The Bedrock(tm) Cross-Platform Application Framework
A White Paper
I. Introduction
The Bedrock framework is a cross-platform application framework technology.  It
assists application developers in (1) creating applications of high quality and
reliability, (2) quickly delivering these applications across industry standard
platforms, and (3) localizing these applications to meet the specific
requirements of each country.  The Bedrock framework accomplishes these
objectives by taking advantage of object-oriented technology to provide the
developer a reusable components approach to building applications.  Components
supplied by the Bedrock Framework can be used to build sophisticated Graphical
User Interface (GUI) based applications that are tuned to the specific platform
GUI.  In addition, the developer may create new components which can be used
and shared among multiple development efforts.  These components, built on top
of the Bedrock framework, are portable across the same platforms as the Bedrock
framework.  They provide the developer a leveraged productivity tool for use in
building and maintaining new applications.

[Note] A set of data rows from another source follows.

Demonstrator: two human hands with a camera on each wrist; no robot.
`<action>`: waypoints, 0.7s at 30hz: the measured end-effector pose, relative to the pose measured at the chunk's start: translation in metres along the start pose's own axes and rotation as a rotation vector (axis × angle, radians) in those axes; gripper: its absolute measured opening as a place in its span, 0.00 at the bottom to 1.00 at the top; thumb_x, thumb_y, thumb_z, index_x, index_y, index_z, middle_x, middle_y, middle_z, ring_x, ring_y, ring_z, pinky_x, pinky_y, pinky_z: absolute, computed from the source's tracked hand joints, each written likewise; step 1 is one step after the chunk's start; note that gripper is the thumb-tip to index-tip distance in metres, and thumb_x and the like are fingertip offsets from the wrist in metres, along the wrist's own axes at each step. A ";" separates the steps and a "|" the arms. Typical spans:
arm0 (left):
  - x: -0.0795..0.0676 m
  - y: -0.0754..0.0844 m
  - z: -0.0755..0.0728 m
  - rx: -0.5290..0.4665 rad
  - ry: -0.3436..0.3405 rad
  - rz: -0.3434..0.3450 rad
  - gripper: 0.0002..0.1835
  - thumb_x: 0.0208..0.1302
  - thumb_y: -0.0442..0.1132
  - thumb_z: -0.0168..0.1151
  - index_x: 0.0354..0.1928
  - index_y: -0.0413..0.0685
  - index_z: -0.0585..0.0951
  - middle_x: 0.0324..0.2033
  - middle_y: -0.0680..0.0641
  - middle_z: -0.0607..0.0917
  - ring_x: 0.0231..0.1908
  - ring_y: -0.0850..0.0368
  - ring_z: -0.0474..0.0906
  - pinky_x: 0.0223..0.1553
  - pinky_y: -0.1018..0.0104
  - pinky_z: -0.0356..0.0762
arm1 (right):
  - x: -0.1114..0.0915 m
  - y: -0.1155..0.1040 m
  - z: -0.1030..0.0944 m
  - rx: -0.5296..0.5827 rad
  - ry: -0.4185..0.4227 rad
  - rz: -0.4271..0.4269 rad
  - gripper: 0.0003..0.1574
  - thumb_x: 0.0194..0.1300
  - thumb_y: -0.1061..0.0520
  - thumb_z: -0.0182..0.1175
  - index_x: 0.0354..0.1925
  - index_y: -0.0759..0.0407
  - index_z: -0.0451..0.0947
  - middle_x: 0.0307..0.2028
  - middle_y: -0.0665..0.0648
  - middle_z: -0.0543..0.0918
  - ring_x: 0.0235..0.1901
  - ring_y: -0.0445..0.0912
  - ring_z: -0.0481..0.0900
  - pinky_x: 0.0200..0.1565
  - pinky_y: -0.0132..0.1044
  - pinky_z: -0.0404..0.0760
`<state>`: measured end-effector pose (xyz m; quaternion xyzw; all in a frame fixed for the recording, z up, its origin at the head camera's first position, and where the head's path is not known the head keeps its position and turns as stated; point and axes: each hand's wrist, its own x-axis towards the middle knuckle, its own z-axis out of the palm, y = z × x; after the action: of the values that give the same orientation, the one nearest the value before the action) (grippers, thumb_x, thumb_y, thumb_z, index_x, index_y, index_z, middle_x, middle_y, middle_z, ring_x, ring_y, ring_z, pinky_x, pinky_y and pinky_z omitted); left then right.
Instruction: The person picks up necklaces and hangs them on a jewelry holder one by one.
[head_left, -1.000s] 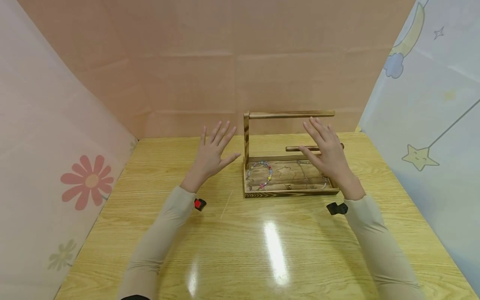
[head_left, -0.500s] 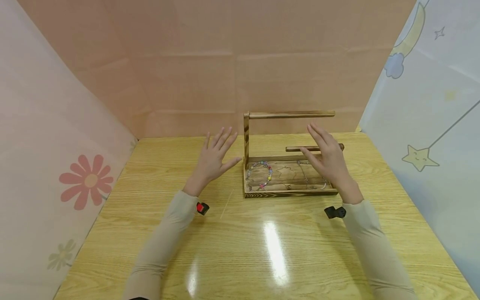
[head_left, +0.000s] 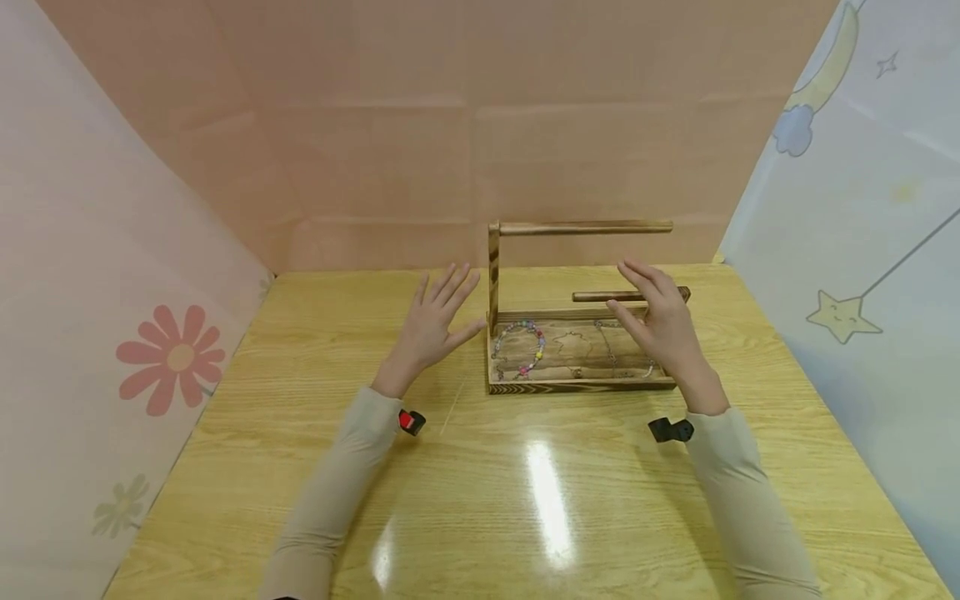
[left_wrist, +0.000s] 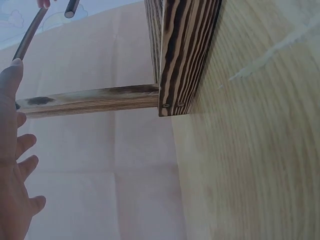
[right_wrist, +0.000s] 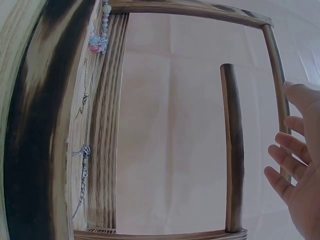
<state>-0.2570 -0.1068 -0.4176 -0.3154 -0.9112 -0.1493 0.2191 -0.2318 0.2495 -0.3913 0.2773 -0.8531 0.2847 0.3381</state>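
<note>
A brown wooden jewellery stand (head_left: 577,387) has a shallow tray with an upper bar (head_left: 585,227) and a shorter lower bar (head_left: 592,296) above it. Inside the tray lie a colourful beaded bracelet (head_left: 539,356) on the left and thin chains (head_left: 607,343) toward the right. My left hand (head_left: 431,329) hovers by the stand's left post, fingers spread and holding nothing. Over the tray's right end is my right hand (head_left: 666,329), partly covering the lower bar in the head view. Its fingers are relaxed, and nothing is between them in the right wrist view.
The stand rests on a light wood table (head_left: 480,500) near its back edge. A plain pinkish-brown backdrop (head_left: 360,150) rises behind it. Patterned white sheets hang at the left (head_left: 75,250) and right (head_left: 892,250).
Both hands have come down slightly toward me. The left has also shifted a little to the right, and the right hand's fingers have drawn closer together. The stand and jewellery stay put.
</note>
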 end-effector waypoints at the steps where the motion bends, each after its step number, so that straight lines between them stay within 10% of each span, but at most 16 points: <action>1: -0.001 0.000 0.001 -0.006 -0.002 -0.004 0.42 0.63 0.72 0.30 0.73 0.57 0.50 0.72 0.52 0.47 0.71 0.50 0.44 0.69 0.44 0.33 | 0.000 0.000 0.000 0.005 0.000 0.005 0.36 0.54 0.64 0.66 0.61 0.62 0.69 0.58 0.64 0.71 0.57 0.59 0.68 0.56 0.53 0.67; 21: -0.010 0.006 0.018 -0.103 -0.044 -0.057 0.44 0.62 0.73 0.30 0.72 0.54 0.53 0.71 0.47 0.56 0.72 0.53 0.43 0.69 0.46 0.33 | -0.010 0.006 0.005 0.105 0.046 0.051 0.28 0.51 0.69 0.67 0.53 0.62 0.77 0.43 0.64 0.77 0.42 0.54 0.71 0.44 0.37 0.67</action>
<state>-0.2516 -0.0996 -0.4370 -0.3033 -0.9155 -0.1954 0.1780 -0.2316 0.2535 -0.4037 0.2662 -0.8356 0.3441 0.3354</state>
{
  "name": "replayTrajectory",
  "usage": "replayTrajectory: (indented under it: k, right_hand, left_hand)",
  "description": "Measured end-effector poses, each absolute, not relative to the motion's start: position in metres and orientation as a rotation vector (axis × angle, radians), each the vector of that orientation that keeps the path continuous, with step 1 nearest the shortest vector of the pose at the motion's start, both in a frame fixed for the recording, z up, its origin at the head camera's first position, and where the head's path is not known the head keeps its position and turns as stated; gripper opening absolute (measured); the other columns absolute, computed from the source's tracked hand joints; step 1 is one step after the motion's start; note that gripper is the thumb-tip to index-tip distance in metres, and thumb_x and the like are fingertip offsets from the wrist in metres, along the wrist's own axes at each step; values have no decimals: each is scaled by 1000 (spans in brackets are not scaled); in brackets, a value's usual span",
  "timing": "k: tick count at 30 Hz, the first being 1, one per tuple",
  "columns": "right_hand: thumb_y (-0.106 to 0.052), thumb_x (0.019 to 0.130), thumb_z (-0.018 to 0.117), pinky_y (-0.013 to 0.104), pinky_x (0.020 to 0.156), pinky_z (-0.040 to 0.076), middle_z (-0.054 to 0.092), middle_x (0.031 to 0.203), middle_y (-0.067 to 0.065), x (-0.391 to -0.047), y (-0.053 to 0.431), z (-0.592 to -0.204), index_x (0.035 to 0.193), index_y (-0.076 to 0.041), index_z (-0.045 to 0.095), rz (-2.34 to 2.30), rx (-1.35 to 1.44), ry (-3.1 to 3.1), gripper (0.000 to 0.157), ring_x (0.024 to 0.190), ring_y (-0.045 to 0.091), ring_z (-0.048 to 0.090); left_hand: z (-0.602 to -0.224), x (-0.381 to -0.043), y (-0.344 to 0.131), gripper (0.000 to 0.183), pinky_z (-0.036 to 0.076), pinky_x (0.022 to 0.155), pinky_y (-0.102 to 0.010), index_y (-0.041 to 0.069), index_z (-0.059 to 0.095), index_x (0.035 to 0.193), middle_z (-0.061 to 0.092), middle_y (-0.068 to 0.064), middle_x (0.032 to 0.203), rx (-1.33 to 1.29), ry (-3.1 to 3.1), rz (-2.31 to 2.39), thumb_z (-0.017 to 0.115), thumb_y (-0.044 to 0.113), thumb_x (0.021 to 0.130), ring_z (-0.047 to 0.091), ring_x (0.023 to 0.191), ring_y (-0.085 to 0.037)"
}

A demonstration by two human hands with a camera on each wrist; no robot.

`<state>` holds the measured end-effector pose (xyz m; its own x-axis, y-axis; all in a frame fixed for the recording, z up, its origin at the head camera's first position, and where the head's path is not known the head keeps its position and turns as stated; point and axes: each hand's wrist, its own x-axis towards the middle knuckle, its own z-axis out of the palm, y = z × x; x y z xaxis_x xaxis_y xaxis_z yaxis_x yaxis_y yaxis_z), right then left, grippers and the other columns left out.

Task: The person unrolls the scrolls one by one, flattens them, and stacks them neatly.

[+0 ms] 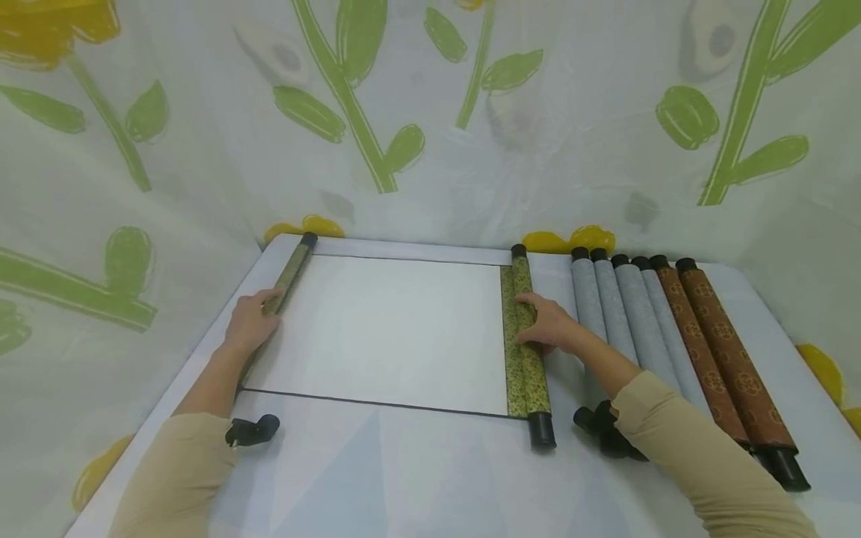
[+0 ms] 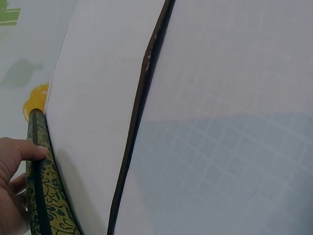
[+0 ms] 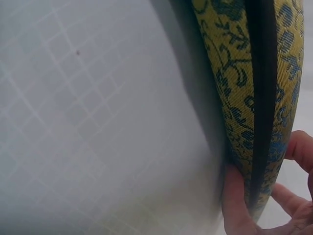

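Observation:
A hanging scroll lies partly unrolled on the table, its blank white sheet [image 1: 403,329] facing up. Green-gold brocade covers the left roll [image 1: 294,267] and the right roll [image 1: 536,373], both with black end knobs. My left hand [image 1: 252,321] grips the left roll near its middle; in the left wrist view the thumb lies over the patterned brocade [image 2: 56,198]. At the opposite side, my right hand [image 1: 550,323] holds the right roll, fingers over its top. The right wrist view shows that brocade [image 3: 234,98] close up, with thumb and fingers on either side of it.
To the right lie several rolled grey scrolls [image 1: 635,314] and two brown patterned scrolls [image 1: 729,351], side by side. Black devices sit at the left wrist [image 1: 252,431] and the right wrist [image 1: 608,432]. A flower-printed sheet [image 1: 471,179] hangs behind the pale table [image 1: 323,471].

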<state>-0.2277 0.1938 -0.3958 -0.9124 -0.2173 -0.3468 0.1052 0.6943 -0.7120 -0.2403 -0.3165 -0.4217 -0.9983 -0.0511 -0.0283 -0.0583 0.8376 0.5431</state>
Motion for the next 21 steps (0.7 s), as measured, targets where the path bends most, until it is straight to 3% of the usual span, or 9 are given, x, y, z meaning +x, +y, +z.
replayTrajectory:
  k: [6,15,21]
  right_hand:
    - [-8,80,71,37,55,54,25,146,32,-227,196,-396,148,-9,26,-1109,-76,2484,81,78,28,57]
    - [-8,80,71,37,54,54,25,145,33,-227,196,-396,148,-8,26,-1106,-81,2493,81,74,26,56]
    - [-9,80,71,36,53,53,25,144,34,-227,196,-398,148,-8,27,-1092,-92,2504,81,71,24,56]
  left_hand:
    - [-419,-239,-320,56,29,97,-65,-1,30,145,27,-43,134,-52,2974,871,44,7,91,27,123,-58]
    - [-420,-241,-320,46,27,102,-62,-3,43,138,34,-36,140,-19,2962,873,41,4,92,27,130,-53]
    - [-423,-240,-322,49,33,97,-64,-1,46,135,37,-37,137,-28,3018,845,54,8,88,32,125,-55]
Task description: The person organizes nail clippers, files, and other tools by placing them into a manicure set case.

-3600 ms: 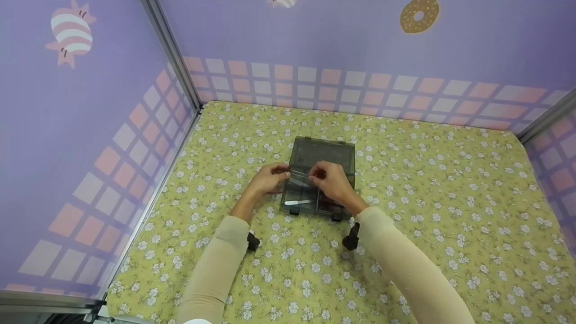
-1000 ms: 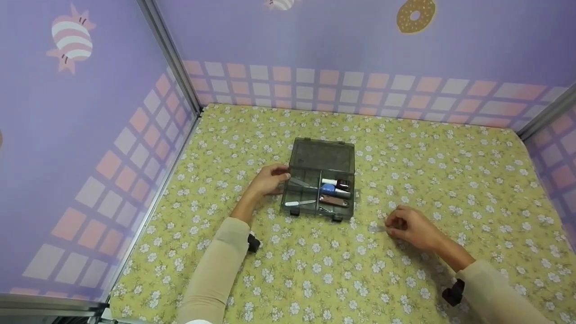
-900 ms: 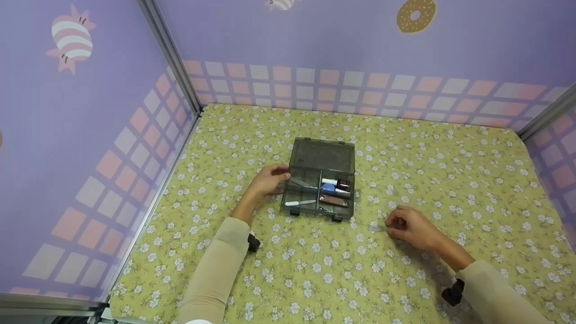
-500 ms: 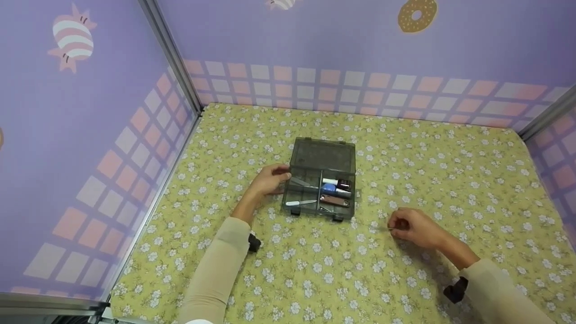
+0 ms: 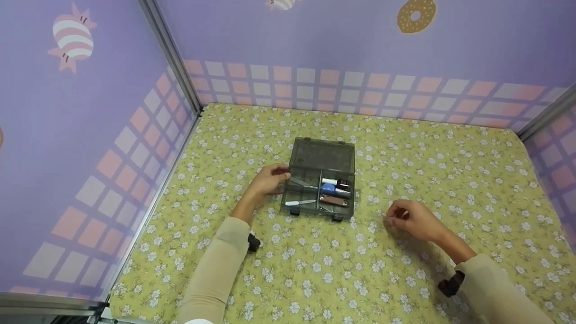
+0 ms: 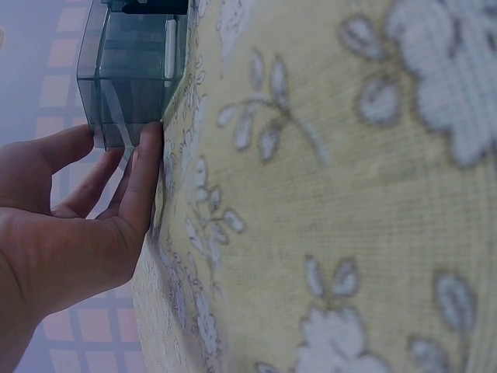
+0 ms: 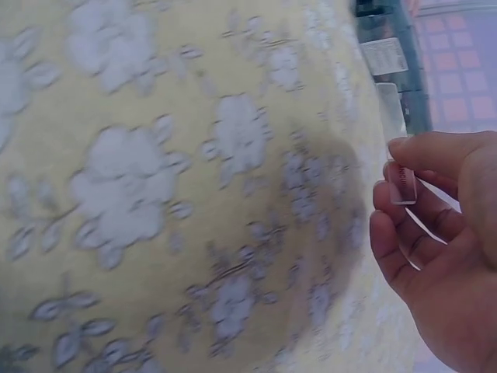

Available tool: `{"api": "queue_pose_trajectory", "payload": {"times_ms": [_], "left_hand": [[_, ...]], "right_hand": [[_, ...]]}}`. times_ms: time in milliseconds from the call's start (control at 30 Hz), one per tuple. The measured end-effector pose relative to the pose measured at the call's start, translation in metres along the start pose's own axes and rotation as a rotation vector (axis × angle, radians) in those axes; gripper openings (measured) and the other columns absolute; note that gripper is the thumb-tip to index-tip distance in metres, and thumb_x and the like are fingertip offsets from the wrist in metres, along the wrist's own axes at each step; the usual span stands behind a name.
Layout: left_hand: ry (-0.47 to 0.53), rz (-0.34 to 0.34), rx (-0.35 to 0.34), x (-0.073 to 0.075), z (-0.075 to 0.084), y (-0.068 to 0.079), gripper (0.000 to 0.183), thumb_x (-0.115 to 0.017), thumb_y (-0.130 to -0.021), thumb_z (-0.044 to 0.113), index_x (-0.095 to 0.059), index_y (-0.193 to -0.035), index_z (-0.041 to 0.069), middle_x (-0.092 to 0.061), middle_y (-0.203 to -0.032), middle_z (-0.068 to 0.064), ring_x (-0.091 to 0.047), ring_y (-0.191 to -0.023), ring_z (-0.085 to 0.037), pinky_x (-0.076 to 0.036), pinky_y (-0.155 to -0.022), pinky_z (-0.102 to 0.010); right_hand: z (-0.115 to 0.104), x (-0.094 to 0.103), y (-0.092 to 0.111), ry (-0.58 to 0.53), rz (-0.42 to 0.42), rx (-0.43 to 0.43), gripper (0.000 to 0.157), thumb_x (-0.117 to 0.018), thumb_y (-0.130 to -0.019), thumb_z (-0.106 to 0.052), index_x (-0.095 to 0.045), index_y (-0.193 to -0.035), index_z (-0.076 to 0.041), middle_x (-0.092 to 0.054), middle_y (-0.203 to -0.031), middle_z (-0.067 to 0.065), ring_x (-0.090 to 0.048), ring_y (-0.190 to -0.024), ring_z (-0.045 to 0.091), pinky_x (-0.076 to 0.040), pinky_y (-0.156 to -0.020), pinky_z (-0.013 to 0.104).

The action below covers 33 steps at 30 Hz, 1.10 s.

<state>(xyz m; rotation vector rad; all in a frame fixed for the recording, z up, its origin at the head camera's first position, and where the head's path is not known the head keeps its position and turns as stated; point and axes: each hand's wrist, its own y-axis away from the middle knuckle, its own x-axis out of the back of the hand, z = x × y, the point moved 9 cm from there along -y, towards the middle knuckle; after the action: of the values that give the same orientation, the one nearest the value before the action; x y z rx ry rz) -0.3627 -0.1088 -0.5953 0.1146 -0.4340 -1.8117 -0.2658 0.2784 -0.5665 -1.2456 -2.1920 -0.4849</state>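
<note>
A smoky clear plastic compartment box (image 5: pixel 300 210) stands on the flowered cloth with its lid (image 5: pixel 323 155) folded back. My left hand (image 5: pixel 266 181) holds its left side, thumb and fingers against the wall near the corner. To the right of the box, my right hand (image 5: pixel 416 219) pinches a clear flat strip (image 7: pixel 402 183) bearing small reddish lettering. Inside the box, a white-handled nail file (image 5: pixel 300 203) lies front left. A white-capped dark nail polish bottle (image 5: pixel 343 183), a blue item (image 5: pixel 328 188) and a reddish-brown pocket knife (image 5: pixel 334 200) fill the right side.
Yellow flowered cloth (image 5: pixel 288 265) covers the table. A purple wall (image 5: pixel 315 36) with printed sweets rises behind it, and another wall (image 5: pixel 90 135) borders it at the left. Black wrist cameras (image 5: pixel 451 284) sit on both sleeves.
My right hand has moved from over the box to its right, taking the clear strip along; within the last half second it rises slightly. My left hand stays at the box.
</note>
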Motion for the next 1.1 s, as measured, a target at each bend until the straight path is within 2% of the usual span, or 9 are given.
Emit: {"api": "queue_pose_trajectory", "payload": {"times_ms": [133,267,367,500,733,1100], "left_hand": [[-0.015,0.001,0.002,-0.001,0.002,-0.001,0.047,-0.063,-0.109,0.021,-0.055,-0.154,0.011,-0.057,-0.147,-0.009,-0.057,-0.135,-0.027,-0.058,-0.098,-0.044],[-0.011,0.0,0.006,-0.001,0.002,-0.002,0.047,-0.064,-0.109,0.02,-0.054,-0.154,0.011,-0.057,-0.148,-0.009,-0.056,-0.136,-0.027,-0.058,-0.099,-0.045],[-0.007,0.0,0.007,-0.001,0.001,-0.002,0.047,-0.064,-0.109,0.019,-0.054,-0.154,0.01,-0.057,-0.148,-0.009,-0.056,-0.136,-0.026,-0.057,-0.099,-0.045],[-0.006,0.004,0.007,-0.001,0.001,-0.001,0.047,-0.064,-0.109,0.019,-0.055,-0.154,0.01,-0.057,-0.147,-0.009,-0.056,-0.135,-0.026,-0.058,-0.098,-0.044],[-0.016,0.003,-0.007,-0.001,0.002,-0.001,0.048,-0.064,-0.109,0.02,-0.053,-0.155,0.01,-0.057,-0.148,-0.009,-0.056,-0.136,-0.026,-0.058,-0.098,-0.044],[-0.025,-0.003,-0.008,-0.001,0.0,-0.003,0.046,-0.062,-0.11,0.02,-0.054,-0.154,0.01,-0.057,-0.147,-0.01,-0.057,-0.133,-0.026,-0.058,-0.096,-0.043]], "right_hand": [[-0.011,0.011,-0.009,-0.022,0.069,0.013,0.004,-0.071,-0.102,-0.002,-0.074,-0.102,-0.005,-0.071,-0.094,0.006,-0.067,-0.083,0.022,-0.057,-0.07,0.029],[-0.018,0.014,-0.018,-0.033,0.109,0.003,0.004,-0.072,-0.103,-0.008,-0.074,-0.104,-0.005,-0.071,-0.095,0.009,-0.068,-0.084,0.025,-0.057,-0.072,0.028],[-0.02,0.012,-0.025,-0.043,0.121,-0.025,0.009,-0.072,-0.104,-0.014,-0.073,-0.105,-0.006,-0.071,-0.096,0.009,-0.068,-0.085,0.026,-0.057,-0.072,0.028],[-0.023,0.008,-0.037,-0.049,0.143,-0.035,0.008,-0.072,-0.104,-0.015,-0.073,-0.105,-0.008,-0.071,-0.095,0.007,-0.067,-0.084,0.024,-0.057,-0.072,0.028],[-0.034,0.004,-0.061,-0.035,0.188,0.017,0.004,-0.073,-0.102,-0.009,-0.073,-0.103,-0.006,-0.071,-0.094,0.006,-0.067,-0.083,0.022,-0.057,-0.072,0.026],[-0.058,-0.009,-0.1,-0.001,0.198,0.046,0.005,-0.072,-0.103,-0.01,-0.073,-0.105,-0.005,-0.071,-0.096,0.005,-0.067,-0.085,0.021,-0.057,-0.076,0.032]]}}
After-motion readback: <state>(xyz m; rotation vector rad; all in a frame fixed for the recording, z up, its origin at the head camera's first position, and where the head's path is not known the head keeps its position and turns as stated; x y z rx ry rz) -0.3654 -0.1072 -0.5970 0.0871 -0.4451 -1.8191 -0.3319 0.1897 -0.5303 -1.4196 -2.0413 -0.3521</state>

What is an Application Framework?
Building GUI based applications on today's platforms is a difficult chore.  The
small task of placing a window on the screen requires the application developer
to deal with, and coordinate, a large number of system services; the window
manager, the event manager, the memory manager, etc.  The application
programming interface (API) to these systems are low level, meaning that it
takes a large effort to accomplish what seems to be a simple task.  Changing
the pre-defined behavior of the standard services for an application is
difficult.  And the problem is further complicated when trying to support
multiple platforms.  The goal of an application framework is to provide the
developer a "structure" with functionality common to most applications.  The
developer than adds to this "structure" the specific functionality required to
complete the application.  Creating new types of applications is an incremental
The initial value of an application framework is in the head start it provides.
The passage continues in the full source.